- Kryemadh Location within Albania
- Coordinates: 42°5′N 20°18′E﻿ / ﻿42.083°N 20.300°E
- Country: Albania
- County: Kukës
- Municipality: Kukës
- Administrative unit: Malzi
- Time zone: UTC+1 (CET)
- • Summer (DST): UTC+2 (CEST)

= Kryemadh =

Kryemadh (/sq/; Kryemadhi) is a village in the former municipality of Malzi in Kukës County, Albania. At the 2015 local government reform it became part of the municipality Kukës.

== History ==
The village was first recorded in a 1348 Serbian chrysobull attributed to the tsar Stefan Dušan.

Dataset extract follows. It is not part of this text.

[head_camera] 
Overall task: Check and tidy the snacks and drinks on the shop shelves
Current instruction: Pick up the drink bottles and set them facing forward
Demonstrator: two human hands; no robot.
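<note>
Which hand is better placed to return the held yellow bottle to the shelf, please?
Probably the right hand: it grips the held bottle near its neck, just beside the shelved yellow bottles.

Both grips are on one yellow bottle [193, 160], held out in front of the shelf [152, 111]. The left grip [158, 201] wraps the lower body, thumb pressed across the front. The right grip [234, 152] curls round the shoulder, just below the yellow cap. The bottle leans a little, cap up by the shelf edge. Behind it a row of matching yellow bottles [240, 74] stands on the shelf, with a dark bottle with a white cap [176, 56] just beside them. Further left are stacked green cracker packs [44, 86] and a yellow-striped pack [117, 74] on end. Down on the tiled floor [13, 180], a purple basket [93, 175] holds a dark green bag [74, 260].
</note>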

That same year, Dušan founded the Monastery of the Holy Archangels in Prizren and granted it land and feudal rights through this chrysobull. One of these lands was Kryemadh.

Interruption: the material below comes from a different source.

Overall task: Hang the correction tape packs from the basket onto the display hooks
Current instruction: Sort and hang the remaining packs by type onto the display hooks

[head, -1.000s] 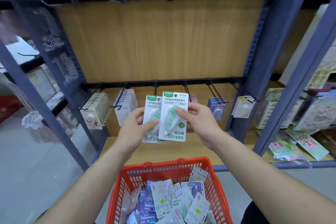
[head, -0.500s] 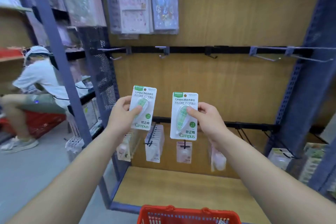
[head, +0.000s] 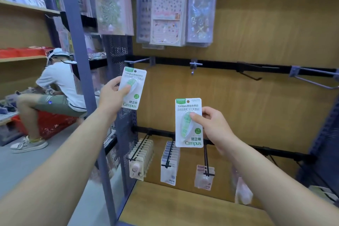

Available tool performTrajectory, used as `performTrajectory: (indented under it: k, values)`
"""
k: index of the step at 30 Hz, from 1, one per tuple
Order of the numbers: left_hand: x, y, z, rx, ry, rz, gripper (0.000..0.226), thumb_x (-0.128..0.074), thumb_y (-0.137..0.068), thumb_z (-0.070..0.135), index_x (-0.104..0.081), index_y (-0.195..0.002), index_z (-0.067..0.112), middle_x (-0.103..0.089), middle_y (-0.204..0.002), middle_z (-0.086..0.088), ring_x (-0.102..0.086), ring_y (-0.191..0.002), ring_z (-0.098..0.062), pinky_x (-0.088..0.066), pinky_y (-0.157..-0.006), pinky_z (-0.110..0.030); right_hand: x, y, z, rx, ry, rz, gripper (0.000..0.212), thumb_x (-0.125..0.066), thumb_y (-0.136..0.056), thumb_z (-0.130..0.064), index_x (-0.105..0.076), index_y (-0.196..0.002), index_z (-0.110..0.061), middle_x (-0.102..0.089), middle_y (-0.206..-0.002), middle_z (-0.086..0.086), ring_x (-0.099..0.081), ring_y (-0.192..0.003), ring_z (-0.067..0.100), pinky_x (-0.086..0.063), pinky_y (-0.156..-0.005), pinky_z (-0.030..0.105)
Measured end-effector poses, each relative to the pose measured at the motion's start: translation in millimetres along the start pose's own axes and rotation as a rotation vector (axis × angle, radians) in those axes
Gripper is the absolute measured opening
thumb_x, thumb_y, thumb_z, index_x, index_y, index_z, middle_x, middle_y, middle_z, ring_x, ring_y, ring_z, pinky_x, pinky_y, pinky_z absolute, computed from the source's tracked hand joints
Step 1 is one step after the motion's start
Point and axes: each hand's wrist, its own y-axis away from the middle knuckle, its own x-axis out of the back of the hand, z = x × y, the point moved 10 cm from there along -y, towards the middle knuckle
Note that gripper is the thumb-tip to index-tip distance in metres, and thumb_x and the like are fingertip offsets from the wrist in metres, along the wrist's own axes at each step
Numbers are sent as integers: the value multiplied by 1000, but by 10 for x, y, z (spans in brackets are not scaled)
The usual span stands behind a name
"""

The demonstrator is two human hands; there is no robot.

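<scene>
Left hand (head: 110, 97) grips one correction tape pack (head: 134, 95) upright, thumb over the blister. Its top edge sits just under the leftmost upper hook (head: 138, 60); whether they touch is hard to tell. Right hand (head: 215, 127) pinches a second pack (head: 189, 134) lower down, in front of the lower rail (head: 159, 132). Between the packs and to the right, wide stretch of wood back panel (head: 256, 106).

The left hand (head: 111, 97) and right hand (head: 213, 126) are bare, as are both forearms (head: 64, 161) throughout their visible length.
</scene>
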Motion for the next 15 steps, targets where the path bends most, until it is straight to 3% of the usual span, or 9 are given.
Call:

The village appears again in two of the three Ottoman defters from the 16th century, those of 1571 and 1591.

Its next recorded mention comes from Vicko Zmajević in 1703, and later from Ivan Jastrebov in the early 1870s, who wrote:
"Nowadays, the inhabitants of Kryemadh engage in viticulture and produce rakia and wine, which they sell in shelters along the Drin, as well as to the inhabitants of Fan."